**Problem statement**
Filter the lines below, keeping each one that holds "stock".

**Data records**
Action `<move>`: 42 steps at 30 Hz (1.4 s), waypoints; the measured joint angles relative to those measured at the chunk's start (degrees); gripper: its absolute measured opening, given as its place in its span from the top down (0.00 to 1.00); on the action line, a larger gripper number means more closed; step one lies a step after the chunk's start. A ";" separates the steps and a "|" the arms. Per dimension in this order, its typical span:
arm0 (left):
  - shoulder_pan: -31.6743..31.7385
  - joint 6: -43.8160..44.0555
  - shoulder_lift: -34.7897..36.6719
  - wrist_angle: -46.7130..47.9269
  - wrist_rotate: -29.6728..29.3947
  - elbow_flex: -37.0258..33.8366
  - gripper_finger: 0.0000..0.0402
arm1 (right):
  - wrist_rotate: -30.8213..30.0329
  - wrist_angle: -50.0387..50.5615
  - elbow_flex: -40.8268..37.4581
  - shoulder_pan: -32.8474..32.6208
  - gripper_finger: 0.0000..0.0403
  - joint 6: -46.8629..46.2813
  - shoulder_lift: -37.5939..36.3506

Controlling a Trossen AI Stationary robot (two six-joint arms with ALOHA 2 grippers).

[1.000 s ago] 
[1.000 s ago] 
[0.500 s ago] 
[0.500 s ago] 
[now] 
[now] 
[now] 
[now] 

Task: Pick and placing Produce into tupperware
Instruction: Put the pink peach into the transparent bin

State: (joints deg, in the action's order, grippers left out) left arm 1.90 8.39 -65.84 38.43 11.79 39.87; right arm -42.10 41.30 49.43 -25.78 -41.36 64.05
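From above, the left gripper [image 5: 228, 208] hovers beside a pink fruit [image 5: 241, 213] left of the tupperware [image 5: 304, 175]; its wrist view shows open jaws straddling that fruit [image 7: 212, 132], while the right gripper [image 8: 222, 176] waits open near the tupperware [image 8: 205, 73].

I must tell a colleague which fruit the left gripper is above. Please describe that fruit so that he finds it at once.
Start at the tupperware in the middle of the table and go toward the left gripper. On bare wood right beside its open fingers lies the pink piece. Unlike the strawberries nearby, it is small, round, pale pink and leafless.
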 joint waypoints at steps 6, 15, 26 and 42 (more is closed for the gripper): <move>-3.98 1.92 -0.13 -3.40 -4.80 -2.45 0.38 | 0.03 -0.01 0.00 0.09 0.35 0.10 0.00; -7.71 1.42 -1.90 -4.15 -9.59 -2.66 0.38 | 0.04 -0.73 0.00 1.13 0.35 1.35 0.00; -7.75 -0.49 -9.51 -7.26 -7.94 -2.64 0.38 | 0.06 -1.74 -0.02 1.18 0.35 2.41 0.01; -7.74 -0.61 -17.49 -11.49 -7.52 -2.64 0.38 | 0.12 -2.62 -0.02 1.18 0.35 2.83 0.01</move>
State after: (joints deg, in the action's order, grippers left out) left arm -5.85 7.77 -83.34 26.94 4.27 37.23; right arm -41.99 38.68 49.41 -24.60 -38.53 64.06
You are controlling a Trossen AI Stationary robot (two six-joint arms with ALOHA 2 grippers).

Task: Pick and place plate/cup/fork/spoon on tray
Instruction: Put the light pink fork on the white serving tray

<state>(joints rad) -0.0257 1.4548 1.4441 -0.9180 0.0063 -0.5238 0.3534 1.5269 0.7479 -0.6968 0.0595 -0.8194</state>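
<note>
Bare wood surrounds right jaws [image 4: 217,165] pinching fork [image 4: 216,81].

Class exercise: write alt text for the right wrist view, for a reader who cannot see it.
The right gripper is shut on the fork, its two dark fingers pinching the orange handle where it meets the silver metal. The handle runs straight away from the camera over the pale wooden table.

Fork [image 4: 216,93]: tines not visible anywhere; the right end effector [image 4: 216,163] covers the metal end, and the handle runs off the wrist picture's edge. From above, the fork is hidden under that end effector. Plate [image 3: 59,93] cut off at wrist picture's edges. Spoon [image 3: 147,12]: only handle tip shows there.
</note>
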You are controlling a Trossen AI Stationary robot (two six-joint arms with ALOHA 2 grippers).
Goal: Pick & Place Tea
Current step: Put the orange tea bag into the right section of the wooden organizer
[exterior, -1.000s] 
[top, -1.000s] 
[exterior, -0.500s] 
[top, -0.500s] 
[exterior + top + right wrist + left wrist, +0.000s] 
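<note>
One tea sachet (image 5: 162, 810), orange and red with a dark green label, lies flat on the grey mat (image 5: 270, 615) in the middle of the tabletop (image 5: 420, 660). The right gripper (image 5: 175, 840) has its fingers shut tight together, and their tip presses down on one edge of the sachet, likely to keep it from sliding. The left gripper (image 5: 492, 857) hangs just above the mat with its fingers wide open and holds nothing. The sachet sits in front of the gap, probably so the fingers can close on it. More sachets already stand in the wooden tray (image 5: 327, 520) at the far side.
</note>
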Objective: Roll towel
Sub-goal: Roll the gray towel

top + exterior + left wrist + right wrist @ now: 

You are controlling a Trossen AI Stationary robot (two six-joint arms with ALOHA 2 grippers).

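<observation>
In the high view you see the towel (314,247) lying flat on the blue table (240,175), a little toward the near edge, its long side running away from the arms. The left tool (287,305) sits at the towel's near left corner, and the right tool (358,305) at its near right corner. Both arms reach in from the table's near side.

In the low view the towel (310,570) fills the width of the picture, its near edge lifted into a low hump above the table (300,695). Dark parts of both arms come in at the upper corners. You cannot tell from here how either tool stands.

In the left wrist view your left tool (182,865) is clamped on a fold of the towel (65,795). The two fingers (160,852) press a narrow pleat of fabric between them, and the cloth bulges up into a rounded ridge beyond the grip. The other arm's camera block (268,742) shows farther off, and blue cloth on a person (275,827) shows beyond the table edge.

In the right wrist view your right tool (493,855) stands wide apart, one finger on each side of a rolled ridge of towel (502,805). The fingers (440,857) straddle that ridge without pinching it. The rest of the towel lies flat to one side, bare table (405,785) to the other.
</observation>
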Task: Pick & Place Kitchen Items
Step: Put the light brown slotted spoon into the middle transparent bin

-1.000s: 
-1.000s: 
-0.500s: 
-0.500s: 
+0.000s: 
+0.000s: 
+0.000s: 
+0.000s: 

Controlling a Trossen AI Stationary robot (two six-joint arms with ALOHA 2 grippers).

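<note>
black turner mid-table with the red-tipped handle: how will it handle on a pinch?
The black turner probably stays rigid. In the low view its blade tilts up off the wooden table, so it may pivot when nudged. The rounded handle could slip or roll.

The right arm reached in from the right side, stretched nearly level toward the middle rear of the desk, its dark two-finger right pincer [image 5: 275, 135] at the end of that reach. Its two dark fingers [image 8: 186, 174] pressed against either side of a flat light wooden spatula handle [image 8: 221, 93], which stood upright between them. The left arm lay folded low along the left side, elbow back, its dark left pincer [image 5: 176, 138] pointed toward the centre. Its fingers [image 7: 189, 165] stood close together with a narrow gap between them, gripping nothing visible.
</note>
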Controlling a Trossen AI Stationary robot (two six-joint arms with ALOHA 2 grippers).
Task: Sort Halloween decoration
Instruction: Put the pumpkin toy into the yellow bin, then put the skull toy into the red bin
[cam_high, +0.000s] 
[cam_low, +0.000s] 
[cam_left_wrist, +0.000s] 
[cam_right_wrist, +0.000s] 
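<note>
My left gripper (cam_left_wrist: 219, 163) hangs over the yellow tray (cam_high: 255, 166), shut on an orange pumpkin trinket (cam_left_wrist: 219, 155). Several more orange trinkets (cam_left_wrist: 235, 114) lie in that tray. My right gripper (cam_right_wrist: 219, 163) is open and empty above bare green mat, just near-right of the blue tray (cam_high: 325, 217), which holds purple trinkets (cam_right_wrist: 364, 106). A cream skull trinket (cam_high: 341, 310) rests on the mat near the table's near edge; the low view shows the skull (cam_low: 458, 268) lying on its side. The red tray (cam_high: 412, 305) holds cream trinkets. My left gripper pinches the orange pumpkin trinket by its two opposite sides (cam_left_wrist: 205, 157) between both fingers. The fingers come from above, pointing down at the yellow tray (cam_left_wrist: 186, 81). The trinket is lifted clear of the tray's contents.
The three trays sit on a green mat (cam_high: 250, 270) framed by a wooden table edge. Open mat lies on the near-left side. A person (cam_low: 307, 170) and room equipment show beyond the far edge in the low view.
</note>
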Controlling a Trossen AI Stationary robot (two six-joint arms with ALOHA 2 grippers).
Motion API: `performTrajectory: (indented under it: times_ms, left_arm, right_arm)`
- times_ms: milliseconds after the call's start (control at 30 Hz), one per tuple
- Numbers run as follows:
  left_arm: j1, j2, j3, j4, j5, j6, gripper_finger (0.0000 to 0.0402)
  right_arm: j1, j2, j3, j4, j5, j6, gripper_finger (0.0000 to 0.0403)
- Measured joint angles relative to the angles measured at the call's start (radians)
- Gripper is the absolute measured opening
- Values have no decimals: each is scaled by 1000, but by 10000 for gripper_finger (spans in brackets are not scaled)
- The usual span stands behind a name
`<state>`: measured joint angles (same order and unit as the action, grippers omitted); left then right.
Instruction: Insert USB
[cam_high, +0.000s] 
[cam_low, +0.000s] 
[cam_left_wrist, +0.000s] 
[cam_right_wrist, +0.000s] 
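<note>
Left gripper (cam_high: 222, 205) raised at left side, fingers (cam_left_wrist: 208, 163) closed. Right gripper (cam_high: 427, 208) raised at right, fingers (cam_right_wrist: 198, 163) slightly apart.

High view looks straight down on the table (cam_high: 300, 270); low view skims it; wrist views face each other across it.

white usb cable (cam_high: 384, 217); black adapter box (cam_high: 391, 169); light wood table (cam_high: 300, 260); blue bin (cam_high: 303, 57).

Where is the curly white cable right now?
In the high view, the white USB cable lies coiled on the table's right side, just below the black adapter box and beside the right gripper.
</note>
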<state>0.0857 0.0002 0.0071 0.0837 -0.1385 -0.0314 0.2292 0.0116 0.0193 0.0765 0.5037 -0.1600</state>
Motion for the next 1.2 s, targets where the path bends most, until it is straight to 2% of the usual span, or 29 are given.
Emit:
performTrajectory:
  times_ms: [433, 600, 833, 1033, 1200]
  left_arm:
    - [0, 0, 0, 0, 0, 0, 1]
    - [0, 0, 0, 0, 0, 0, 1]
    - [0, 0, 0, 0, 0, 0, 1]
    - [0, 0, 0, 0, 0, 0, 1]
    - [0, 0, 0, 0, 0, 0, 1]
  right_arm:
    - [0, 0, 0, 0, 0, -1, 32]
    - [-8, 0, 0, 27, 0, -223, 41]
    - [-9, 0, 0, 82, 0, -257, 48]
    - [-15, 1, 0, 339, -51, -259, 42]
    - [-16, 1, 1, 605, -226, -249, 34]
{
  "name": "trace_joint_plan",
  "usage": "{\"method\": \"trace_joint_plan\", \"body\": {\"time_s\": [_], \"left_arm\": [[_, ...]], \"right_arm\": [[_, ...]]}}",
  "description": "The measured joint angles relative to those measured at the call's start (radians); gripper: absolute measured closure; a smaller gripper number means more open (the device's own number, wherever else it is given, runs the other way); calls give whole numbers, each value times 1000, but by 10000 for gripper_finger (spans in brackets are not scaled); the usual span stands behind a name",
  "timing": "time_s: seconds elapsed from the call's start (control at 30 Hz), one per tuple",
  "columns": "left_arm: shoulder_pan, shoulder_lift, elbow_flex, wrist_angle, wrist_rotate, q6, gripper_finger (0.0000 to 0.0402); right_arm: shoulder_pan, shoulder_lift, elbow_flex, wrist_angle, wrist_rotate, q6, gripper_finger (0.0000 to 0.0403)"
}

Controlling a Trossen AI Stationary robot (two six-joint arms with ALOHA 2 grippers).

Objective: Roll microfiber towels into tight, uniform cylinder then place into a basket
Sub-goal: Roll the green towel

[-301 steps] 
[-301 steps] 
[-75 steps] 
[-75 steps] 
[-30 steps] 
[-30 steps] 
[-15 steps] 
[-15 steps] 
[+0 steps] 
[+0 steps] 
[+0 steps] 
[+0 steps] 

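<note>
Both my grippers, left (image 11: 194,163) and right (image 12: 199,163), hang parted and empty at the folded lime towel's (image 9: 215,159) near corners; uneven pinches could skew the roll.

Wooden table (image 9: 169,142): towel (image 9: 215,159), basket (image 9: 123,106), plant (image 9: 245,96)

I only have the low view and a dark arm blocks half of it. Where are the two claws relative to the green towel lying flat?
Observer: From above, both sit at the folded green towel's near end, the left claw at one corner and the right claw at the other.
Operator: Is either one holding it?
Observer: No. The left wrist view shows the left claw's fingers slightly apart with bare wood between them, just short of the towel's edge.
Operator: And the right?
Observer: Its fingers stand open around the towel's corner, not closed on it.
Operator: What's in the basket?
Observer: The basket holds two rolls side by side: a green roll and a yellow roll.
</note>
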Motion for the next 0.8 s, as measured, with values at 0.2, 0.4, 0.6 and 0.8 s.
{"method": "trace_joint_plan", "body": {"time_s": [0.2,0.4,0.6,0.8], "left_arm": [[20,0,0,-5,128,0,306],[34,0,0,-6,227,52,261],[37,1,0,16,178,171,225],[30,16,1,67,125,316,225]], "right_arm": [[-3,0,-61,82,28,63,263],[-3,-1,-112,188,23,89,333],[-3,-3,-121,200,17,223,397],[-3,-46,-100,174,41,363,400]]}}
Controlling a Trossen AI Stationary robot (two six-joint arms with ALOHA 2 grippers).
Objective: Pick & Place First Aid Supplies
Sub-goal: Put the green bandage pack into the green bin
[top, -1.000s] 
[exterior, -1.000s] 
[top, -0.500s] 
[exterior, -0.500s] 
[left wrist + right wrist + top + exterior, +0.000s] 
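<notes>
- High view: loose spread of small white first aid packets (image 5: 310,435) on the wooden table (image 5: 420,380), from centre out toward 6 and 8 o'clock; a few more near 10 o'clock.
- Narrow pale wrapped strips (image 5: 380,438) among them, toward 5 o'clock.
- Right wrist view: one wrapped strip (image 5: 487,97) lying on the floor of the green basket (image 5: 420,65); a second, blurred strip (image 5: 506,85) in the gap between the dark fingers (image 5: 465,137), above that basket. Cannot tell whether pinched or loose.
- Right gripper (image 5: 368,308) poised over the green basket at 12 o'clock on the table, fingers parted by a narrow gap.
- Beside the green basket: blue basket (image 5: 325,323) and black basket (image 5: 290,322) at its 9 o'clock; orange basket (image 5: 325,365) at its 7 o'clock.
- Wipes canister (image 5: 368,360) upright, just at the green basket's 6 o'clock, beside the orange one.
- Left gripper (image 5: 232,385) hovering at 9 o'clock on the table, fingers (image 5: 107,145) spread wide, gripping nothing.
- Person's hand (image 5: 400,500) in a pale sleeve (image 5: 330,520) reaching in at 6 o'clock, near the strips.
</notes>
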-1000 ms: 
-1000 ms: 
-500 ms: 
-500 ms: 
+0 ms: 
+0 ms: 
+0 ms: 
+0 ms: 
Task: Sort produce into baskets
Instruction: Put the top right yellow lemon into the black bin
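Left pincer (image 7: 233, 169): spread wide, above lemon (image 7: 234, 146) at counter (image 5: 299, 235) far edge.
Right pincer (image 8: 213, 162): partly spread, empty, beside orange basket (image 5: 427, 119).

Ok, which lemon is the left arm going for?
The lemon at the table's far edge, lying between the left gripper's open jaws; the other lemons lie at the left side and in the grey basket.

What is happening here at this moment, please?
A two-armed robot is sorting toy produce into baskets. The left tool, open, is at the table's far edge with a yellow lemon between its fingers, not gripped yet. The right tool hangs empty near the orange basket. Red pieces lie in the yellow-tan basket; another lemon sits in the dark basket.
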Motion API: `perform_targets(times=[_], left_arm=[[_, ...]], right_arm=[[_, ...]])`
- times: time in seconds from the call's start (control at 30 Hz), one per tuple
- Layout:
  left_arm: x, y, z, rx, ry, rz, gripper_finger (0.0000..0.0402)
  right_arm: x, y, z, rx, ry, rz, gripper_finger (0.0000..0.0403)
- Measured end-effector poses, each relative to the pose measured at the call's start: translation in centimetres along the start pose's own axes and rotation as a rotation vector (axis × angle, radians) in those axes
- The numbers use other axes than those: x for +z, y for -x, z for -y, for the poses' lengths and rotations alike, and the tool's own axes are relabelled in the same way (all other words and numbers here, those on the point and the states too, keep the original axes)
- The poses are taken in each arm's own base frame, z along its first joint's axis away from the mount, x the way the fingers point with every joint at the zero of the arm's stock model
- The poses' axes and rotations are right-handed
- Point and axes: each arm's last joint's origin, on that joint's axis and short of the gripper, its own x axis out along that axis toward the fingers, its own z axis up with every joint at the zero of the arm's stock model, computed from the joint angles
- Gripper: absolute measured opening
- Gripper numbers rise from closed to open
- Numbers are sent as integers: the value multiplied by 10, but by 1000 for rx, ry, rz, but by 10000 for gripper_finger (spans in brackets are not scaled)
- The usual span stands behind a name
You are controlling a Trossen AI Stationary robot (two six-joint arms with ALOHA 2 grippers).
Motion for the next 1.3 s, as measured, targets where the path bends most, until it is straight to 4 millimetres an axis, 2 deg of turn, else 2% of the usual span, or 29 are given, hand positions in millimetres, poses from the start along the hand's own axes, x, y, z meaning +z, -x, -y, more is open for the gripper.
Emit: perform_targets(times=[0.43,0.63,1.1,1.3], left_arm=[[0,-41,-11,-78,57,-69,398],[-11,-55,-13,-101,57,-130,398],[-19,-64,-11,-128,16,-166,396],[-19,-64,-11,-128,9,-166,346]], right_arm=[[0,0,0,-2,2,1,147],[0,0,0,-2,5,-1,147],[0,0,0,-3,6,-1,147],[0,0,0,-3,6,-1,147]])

**Output of the task**
- The poses are taken in each arm's own base frame, z along its first joint's axis away from the mount, x the way the fingers point with every joint at the zero of the arm's stock model
- Point and axes: each arm's last joint's origin, on that joint's axis and short of the gripper, its own x axis out along that axis toward the fingers, its own z axis up with every joint at the zero of the arm's stock model, computed from the joint angles

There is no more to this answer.